Re: [Openinteract-dev] has_many progress

SourceForge Headquarters 1320 Columbia Street Suite 310 San Diego, CA 92101 +1 (858) 422-6466

Ray,

I've mulled over your comments, and I think I'm starting to see the 
light. :) I've looked at other OOP frameworks (Alzabo, Tangram, 
Hibernate, XORM), and they all seem to define the relationship in the 
class that has the ID field which refers to the other class.

I continue the discussion of cache and the 'manual' keyword below, but 
when we converge to an opinion on those, I'll redo the code your way. 
It's less work than it seems.

However, Chris has not replied yet. I'll ask him again about the 
compatibility issue. However, if I simply extend the has_a syntax the 
way you propose and smartly determine whether the old or the new syntax 
is used (I do it anyway now), it should not be a problem.

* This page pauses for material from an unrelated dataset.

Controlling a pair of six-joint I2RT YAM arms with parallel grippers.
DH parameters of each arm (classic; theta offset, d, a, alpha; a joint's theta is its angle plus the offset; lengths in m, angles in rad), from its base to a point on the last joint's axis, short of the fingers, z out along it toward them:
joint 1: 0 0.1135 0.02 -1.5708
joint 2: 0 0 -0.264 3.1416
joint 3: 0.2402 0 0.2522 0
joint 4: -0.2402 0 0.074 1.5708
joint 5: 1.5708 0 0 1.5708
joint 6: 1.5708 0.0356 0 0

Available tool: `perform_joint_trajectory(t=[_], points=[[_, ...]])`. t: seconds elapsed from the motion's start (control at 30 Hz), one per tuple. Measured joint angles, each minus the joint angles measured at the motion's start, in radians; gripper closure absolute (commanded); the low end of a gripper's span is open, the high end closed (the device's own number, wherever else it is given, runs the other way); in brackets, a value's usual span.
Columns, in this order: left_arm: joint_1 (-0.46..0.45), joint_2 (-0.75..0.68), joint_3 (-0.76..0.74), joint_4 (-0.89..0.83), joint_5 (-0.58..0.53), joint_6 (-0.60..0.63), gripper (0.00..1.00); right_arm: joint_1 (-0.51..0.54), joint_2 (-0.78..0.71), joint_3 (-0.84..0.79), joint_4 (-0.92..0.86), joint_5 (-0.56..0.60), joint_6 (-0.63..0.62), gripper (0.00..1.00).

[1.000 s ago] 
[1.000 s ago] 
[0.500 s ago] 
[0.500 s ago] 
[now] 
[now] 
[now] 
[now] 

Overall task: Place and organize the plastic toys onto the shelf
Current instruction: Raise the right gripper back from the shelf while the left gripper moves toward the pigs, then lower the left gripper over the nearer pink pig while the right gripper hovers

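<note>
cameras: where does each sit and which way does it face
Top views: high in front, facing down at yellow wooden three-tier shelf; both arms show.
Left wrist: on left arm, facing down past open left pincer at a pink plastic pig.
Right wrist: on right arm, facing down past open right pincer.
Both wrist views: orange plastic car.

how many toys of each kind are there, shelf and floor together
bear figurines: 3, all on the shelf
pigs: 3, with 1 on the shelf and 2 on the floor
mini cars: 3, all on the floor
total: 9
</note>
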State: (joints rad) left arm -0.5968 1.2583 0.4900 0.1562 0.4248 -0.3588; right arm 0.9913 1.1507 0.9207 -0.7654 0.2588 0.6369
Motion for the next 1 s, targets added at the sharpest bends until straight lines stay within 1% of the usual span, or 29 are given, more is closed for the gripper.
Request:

> I assume that's why you changed the key values in the 'has_a' spec to 
> the class name instead of the field name? But isn't this a problem if 
> you have multiple has_a fields of the same class, with different 
> behavior for fetching/saving/removing? Or do you just use an arrayref of 
> hashrefs instead of the single hashref in that case?  Blech.

I agree, it's detestable.

> And you say this full cache is necessary for the consistency circular 
> references. You mean to avoid infinite loops when you have A set to 
> auto-fetch B which is set to auto-fetch A? Seems to me that you should 
> be able to detect this type of thing when the classes are configured. 
> While I think a cache is a nice option that I may very well use, I don't 
> think it should be mandatory unless it's absolutely necessary. Can you 
> give me an example where consistency makes it absolutely necessary?

For example, you have a Book object with many Authors. If the 
application loads a book with the list of authors, adds another author 
to this book and asks the new author about its parent book, the current 
SPOPS implementation will re-fetch the book object, potentially ignoring 
the changes that were made to original book object.

However, I only now realized that you suggest saving both the 
parent-to-child reference and the reverse reference in the object 
fields. (I distinguish between $author->{book_id}, a number, and 
$author->{book}, an object. Let me know if I understood this correctly.)

Thus, once $book->{list_of_authors} is populated, adding a new author to 
the book should add the new object to this list, plus it should set the 
field $author->{book} to the original book object. This will make the 
above situation impossible.

However, inconsistencies still may occur if:

1) I create a new author-book relationship by setting the field 
$author->{book_id} instead of saying $book->add_author($author). This 
can be discouraged as an incorrect way of altering data, of course, but 
logically both make sense, and I'd like to be able to use them both.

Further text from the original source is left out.